Collection entries:
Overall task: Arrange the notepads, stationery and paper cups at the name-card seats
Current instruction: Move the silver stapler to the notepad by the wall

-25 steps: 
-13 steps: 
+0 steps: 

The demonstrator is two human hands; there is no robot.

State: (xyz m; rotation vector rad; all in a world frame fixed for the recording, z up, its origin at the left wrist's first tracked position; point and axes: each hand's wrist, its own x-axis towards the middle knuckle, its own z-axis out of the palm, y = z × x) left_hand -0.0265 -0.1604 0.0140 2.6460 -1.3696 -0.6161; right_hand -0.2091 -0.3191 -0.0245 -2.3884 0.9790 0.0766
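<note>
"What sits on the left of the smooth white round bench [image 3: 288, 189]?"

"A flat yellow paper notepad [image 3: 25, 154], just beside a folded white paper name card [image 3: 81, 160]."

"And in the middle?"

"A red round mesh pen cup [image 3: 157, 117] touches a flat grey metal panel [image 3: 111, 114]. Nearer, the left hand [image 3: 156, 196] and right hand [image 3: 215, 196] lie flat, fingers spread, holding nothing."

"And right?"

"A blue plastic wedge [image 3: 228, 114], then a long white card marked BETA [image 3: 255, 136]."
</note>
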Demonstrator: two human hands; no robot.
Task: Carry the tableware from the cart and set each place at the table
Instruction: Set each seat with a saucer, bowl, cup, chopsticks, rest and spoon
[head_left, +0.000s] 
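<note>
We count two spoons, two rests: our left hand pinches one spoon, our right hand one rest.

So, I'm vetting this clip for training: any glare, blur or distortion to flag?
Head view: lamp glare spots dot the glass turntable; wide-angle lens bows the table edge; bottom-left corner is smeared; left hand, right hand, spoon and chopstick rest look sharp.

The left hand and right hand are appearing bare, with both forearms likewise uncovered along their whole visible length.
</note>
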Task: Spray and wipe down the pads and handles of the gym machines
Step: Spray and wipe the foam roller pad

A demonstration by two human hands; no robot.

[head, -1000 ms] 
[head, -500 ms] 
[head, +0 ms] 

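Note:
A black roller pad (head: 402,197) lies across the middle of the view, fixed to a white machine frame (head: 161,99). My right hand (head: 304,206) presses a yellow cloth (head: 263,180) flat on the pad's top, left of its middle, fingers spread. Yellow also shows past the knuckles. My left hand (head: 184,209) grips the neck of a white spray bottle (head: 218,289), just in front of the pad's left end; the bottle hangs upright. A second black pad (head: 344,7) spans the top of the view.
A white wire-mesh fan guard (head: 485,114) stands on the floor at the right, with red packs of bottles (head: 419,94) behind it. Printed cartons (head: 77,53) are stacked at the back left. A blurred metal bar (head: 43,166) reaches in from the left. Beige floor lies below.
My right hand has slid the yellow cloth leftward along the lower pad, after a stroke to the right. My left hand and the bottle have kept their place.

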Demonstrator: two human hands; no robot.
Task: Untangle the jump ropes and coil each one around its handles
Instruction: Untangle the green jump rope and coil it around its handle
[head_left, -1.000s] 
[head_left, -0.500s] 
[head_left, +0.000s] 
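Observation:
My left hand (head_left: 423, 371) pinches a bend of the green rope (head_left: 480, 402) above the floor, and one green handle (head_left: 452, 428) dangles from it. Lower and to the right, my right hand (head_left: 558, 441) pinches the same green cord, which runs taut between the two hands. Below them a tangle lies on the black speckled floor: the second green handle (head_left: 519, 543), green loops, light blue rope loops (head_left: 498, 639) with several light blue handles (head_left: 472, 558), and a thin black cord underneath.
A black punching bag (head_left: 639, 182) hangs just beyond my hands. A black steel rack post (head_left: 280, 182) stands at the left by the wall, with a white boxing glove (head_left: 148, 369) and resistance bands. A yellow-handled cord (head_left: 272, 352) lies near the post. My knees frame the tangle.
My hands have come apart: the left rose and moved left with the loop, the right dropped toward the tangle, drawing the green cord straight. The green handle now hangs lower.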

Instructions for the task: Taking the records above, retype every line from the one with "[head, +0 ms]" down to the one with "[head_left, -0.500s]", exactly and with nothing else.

Result:
[head, +0 ms] 

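Note:
A black roller pad (head: 402,197) lies across the middle of the view, fixed to a white machine frame (head: 161,99). My right hand (head: 304,206) presses a yellow cloth (head: 263,180) flat on the pad's top, left of its middle, fingers spread. Yellow also shows past the knuckles. My left hand (head: 184,209) grips the neck of a white spray bottle (head: 218,289), just in front of the pad's left end; the bottle hangs upright. A second black pad (head: 344,7) spans the top of the view.
A white wire-mesh fan guard (head: 485,114) stands on the floor at the right, with red packs of bottles (head: 419,94) behind it. Printed cartons (head: 77,53) are stacked at the back left. A blurred metal bar (head: 43,166) reaches in from the left. Beige floor lies below.
My right hand has slid the yellow cloth leftward along the lower pad, after a stroke to the right. My left hand and the bottle have kept their place.
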
Demonstrator: two human hands; no robot.
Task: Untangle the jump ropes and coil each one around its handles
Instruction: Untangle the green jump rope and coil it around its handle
[head_left, -1.000s] 
[head_left, -0.500s] 

The answer requires no further additions.